As the perturbation matrix element b_αβ is real, the 2nd order correction is real, which represents the extra relaxation rate caused by the nonuniform magnetic field. The 1st and 3rd order corrections are purely imaginary, which contribute to the frequency shift. The b₀₀ in 1st order correction is a weighted average of the nonuniform field B₁(r) (along z direction). In the absence of boundary relaxation (λ = 0), the weight ϕ₀(r)² = 1/V is constant over the space, making b₀₀ just a trivial average of B₁(r). For 0 < λ ≪ 1, the boundary relaxation makes the fundamental mode ϕ₀(r) slightly different from uniform distribution, and the first order correction will have a small dependence on λ.

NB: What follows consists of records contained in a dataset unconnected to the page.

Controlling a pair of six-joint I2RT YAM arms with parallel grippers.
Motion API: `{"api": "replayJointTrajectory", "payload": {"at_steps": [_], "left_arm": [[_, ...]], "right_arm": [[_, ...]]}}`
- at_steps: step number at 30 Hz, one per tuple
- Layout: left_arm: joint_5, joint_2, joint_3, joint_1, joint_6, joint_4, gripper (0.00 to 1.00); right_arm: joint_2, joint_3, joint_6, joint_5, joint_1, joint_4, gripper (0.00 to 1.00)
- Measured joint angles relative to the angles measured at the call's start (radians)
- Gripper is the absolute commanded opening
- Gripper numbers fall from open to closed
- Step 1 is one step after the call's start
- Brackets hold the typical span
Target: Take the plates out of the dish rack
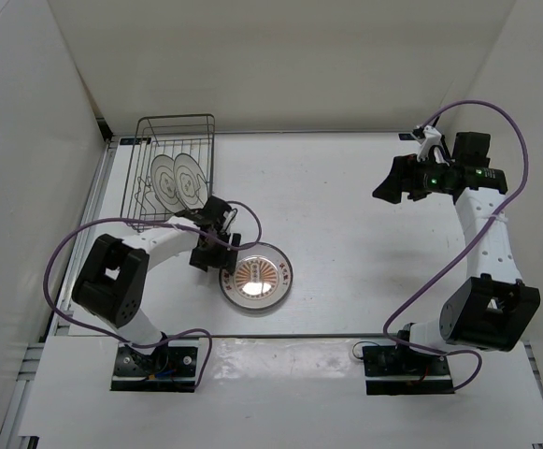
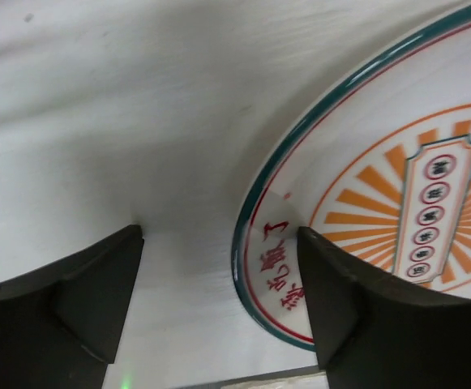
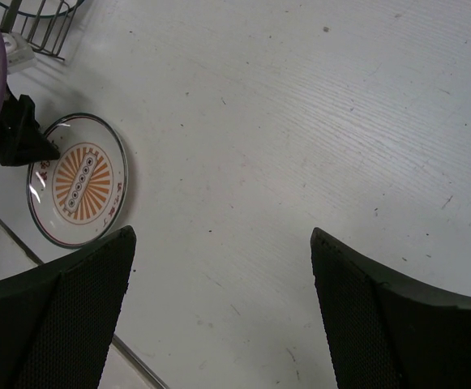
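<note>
While the left fingers are spread wide astride the orange plate at its 10 o'clock rim, it could be clipped and dragged on lift-off; right fingers gaping, empty.

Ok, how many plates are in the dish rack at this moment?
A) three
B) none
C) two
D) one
C: two white plates stand on edge in the dish rack, while the orange sunburst plate lies flat on the table outside it.
</note>
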Motion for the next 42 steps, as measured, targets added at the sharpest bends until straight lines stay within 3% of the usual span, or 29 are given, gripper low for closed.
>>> {"api": "replayJointTrajectory", "payload": {"at_steps": [8,12,16,24,30,39,42], "left_arm": [[-0.158,-0.001,0.126,-0.055,0.068,-0.198,0.90],[-0.136,-0.018,0.262,-0.055,0.130,-0.214,0.92],[-0.028,-0.082,0.348,-0.028,0.161,-0.173,0.95],[0.060,-0.139,0.507,0.223,0.131,-0.012,0.88],[0.058,-0.053,0.640,0.389,0.122,0.027,0.87],[0.056,0.088,0.661,0.439,0.125,0.080,0.80],[0.054,0.119,0.660,0.437,0.126,0.080,0.74]], "right_arm": [[0.012,0.000,0.001,-0.008,0.000,-0.004,0.90],[0.012,0.000,0.001,-0.012,0.000,-0.005,0.90],[0.012,0.000,0.000,-0.015,0.000,-0.005,0.90],[0.026,0.000,0.000,-0.022,0.000,-0.005,0.90],[0.032,0.000,-0.002,-0.023,0.000,-0.005,0.90],[0.032,0.000,-0.003,-0.021,0.000,-0.005,0.90],[0.032,0.000,-0.007,-0.016,0.000,-0.006,0.90]]}}
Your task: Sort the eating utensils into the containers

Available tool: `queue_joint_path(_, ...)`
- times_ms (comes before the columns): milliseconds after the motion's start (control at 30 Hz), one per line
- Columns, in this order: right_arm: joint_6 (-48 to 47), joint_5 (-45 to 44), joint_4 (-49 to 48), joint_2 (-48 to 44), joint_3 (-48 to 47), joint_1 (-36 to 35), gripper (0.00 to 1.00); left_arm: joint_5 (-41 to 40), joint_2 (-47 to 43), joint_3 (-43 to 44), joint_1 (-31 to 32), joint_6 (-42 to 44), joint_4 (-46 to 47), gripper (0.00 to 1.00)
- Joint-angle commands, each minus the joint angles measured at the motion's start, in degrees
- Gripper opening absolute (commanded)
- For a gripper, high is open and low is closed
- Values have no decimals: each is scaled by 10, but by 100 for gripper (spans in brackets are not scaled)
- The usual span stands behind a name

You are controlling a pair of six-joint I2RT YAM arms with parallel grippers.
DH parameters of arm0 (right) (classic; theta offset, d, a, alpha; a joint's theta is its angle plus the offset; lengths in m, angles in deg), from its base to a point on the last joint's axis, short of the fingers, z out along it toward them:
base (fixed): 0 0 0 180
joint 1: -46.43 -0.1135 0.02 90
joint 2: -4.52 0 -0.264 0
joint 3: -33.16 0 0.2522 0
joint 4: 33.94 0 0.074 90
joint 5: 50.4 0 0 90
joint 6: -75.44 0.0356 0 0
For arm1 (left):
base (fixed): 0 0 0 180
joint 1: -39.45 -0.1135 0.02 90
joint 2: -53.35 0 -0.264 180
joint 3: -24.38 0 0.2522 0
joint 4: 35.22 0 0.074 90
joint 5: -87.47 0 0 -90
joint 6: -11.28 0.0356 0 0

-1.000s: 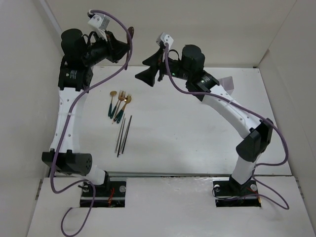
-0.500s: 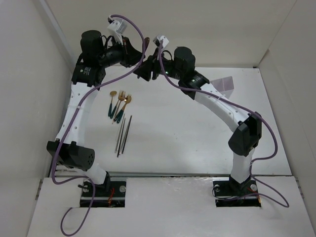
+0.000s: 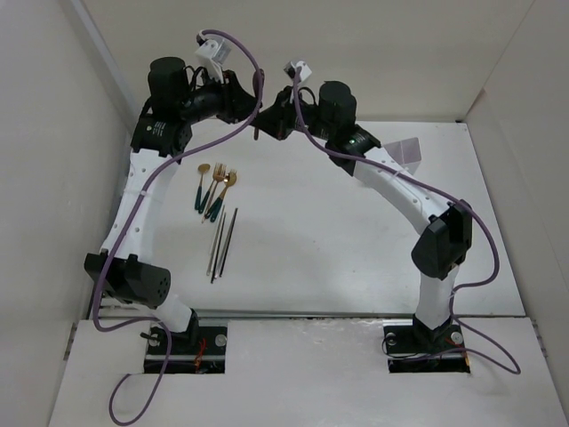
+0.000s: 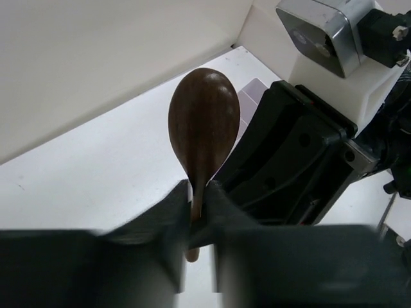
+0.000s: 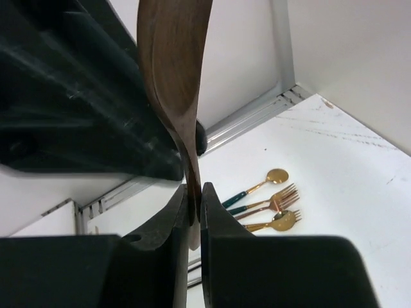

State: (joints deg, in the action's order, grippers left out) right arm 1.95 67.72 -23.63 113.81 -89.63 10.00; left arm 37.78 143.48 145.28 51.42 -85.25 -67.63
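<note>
A brown wooden spoon (image 4: 204, 128) (image 5: 173, 64) is held high at the back between both grippers. My right gripper (image 5: 194, 199) (image 3: 271, 123) is shut on its handle. My left gripper (image 4: 199, 200) (image 3: 242, 100) faces it, and its jaws stand slightly apart round the same handle. On the table lie a gold spoon (image 3: 204, 169) (image 5: 276, 175) and two gold forks (image 3: 222, 178) (image 5: 282, 196) with dark green handles. Silver-grey chopsticks (image 3: 222, 240) lie just in front of them. The translucent white container (image 3: 407, 151) stands at the back right, partly behind the right arm.
White walls close in the table on the left, back and right. Purple cables (image 3: 244, 53) loop over both wrists. The two arm bases (image 3: 187, 342) sit at the near edge.
The two arms have swung together at the back. My right gripper has closed on the wooden spoon's handle, and the left jaws have eased apart from it.
</note>
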Motion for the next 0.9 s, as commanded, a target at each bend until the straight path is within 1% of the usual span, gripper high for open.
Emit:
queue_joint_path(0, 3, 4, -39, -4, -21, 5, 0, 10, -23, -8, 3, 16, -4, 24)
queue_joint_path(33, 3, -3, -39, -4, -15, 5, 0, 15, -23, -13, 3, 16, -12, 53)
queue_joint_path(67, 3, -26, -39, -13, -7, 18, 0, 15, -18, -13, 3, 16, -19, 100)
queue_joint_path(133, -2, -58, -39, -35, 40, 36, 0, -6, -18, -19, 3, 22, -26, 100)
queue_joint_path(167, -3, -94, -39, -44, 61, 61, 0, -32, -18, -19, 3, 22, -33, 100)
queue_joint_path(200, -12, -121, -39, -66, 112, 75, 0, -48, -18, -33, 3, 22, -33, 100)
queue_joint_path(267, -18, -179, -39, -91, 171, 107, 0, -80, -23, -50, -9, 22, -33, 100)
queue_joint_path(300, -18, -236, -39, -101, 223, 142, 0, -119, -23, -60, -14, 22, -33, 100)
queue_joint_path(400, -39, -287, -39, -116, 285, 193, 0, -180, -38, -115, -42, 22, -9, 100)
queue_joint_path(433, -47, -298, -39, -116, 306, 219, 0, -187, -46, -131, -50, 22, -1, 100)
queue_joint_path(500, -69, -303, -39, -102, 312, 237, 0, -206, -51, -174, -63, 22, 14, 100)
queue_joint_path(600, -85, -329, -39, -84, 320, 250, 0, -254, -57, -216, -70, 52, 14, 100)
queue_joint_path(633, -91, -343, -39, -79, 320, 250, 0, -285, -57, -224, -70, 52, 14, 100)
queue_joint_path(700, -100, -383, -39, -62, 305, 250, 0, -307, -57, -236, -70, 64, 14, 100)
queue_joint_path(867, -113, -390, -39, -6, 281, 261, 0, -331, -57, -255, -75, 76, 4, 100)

When the solution domain and B₁(r) have parity symmetry, the 1st and 3rd order corrections above may vanish due to the parity symmetry of eigenmodes {ϕ_α(r)} (i.e. b_αβ = 0 when ϕ_α(r)B₁(r)ϕ_β(r) is an odd function). Then, the effect of transverse magnetic field (B_x, B_y) is not negligible. Following the derivation in section “Perturbation Treatment of the 3D Torrey Equation" in the methods, we find that in order to calculate the effect of transverse magnetic field, we can simply replace all the \(\{{b}_{\alpha \beta }\}\) in Eq. (14) with the following \(\{{b}_{\alpha \beta }^{({{{\rm{tot}}}})}\}\):

$${b}_{\alpha \beta }^{({{{\rm{tot}}}})}\equiv {b}_{\alpha \beta }+\frac{{\gamma }_{{{{\rm{Xe}}}}}}{2\left[{\gamma }_{{{{\rm{Xe}}}}}{B}_{0}-{{{\rm{i}}}}\left(D{\kappa }_{\beta }^{2}+{\Gamma }_{{{{\rm{2c}}}}}\right)\right]}\sum\limits_{\gamma }{b}_{\alpha \gamma }^{+}{b}_{\gamma \beta }^{-},$$

(15)

$${b}_{\alpha \beta }^{\pm }\equiv {\int}_{ \! \! \! \! \! V}{\phi }_{\alpha }({{{\bf{r}}}})\left[{B}_{x}({{{\bf{r}}}})\pm {{{\rm{i}}}}{B}_{y}({{{\bf{r}}}})\right]{\phi }_{\beta }({{{\bf{r}}}}){{{{\rm{d}}}}}^{3}{{{\bf{r}}}}.$$

(16)

For typical experiment conditions, B₀ is much larger than B₁, B_x, B_y and \(\left(D{\kappa }_{0}^{2}+{\Gamma }_{{{{\rm{2c}}}}}\right)/{\gamma }_{{{{\rm{Xe}}}}}\). So, in Eq. (15), compared with B₁, the effect of B_x is suppressed by a factor of B_x/B₀ (and the same for B_y), i.e. \({b}_{\alpha \beta }^{({{{\rm{tot}}}})}\) is typically dominated by b_αβ. This validates the previous assumption Eq. (4). The effect of transverse magnetic field gets important only when b_αβ, the contribution of B₁, vanishes due to symmetry reason (see Supplementary Note 1 for examples).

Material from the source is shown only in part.